The domestic real estate market has seen a drop in terms of values of transactions in the second quarter of the year, falling to 66 million euro, following a major advance in Q1 when the combined value of such deals slightly exceeded 300 million euro, according to CBRE. Although there is a sharp decrease compared with the first three months of the year, the real estate services and investment company observes that the recent evolution reflects the actual situation in the market which is still avoided by investors. The boost recorded in Q1 was mainly supported by transactions which involved transfers between firms having same shareholders.
Even so, as investment
in Romania’s real estate market nearly tripled in Q1 compared to the same
period in the past year, the investment volume in H1 2014 exceeds the figures
recorded during the whole previous year. While H1 2014 brought deals of 369
million euro, in 2013, our country attracted investment of 229 million euro, up
by 25 percent over 2012.
Based on the CBRE’s
data, Romania is the fourth state in the Central and Eastern European region in
terms of investment volume following Poland, Russia and the Czech Republic.

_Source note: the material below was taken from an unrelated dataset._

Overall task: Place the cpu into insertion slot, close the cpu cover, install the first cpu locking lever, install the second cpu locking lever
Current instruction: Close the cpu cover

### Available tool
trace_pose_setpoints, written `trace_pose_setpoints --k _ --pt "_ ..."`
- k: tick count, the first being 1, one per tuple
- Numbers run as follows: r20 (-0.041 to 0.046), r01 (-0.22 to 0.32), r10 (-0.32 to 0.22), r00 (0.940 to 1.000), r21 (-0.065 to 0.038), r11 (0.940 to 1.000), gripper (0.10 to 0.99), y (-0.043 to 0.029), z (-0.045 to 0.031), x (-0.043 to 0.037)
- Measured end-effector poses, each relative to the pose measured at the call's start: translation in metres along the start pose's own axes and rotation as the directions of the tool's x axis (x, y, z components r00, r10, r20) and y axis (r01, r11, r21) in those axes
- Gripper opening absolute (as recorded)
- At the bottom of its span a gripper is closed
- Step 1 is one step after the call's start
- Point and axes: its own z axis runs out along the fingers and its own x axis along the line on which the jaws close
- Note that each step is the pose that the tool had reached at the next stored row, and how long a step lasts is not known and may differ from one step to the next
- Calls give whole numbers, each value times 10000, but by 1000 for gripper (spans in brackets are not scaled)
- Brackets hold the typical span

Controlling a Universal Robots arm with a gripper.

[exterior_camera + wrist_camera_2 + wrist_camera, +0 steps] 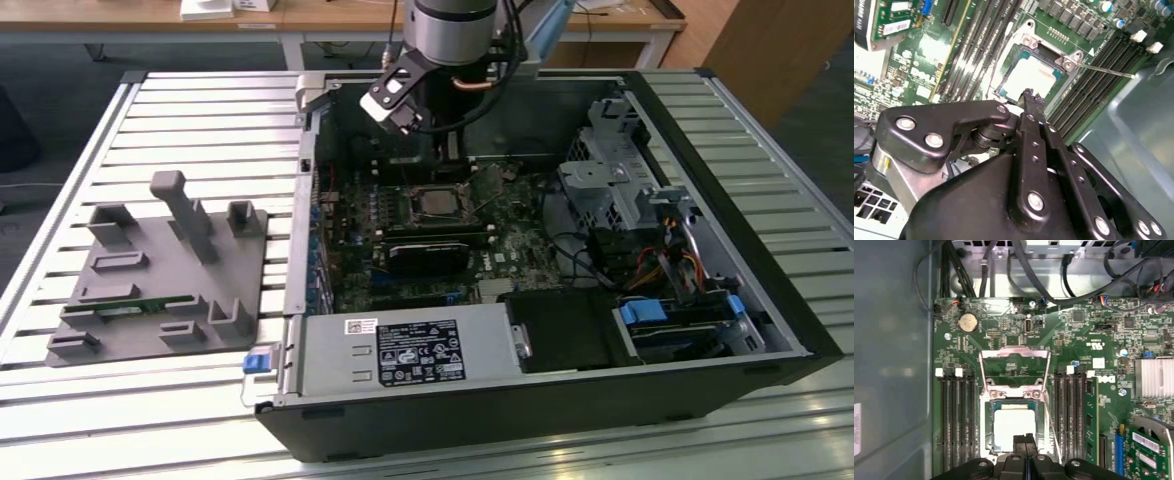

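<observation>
Cpu [1013, 424] sits in the insertion slot [988, 432] right by the claw [1024, 440] — pinched closed, empty.

**Silver-grey arm, glossy black claw**

In the exterior view the arm [451, 28] is a silver-grey cylinder with a pale blue cap, looping black cables [497, 85], a copper-coloured ring and a white-and-black camera block [391, 97]. In the second wrist view the claw [1029, 96] is glossy black. Its flat linkage bars have rounded ends and are pinned by bright silver round-headed screws [1034, 200]. They sit over a bare grey metal bracket [891, 172] with a small yellow mark. In the first wrist view its two narrow black fingers [1019, 444] lie flush, with a thin seam between them.
</observation>
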Motion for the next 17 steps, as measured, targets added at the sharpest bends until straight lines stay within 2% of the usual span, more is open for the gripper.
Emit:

The most important transactions this year include the redemption of Upground real estate project by Globalworth Real Estate from an investment fund, member of Deustche Bank; the acquisitions of Innovation Park (an industrial project), Moldova Mall, Mario Plaza shopping center in Bucharest and of former PIC hypermarket in Oradea, the Bihor County. As per CBRE, the transfer of Charles de Gaulle Plaza building between two entities of German company GLL Real Estate Partners was also considered when processing the related statistics.
Central and Eastern European states have attracted declining investment during the first half of 2014, volumes which came to 3.7 billion, a fall-off by 26 percent year-on-year. Poland remained the main investment destination, recording transactions worth 1.1 billion euro, 3 percent higher y-o-y. In spite of a marginal higher value of real estate transactions (1.15 billion euro), the decline by 58 percent recorded by the Russian market, places the Eastern European country the second in top, based on market turnover. Completing the top 3, the Czech Republic reported investment of 673 million euro after a 36 percent growth over 2013.
The office segment remained the sole registering a higher turnover compared to H1 2013, after a 3 percent increase in market returns which totaled some 2 billion euro. Retail and industrial property markets have seen important reductions in terms of investment volume which depressed by 78 percent in the retail real estate market and by 53 percent, respectively in the industrial sector.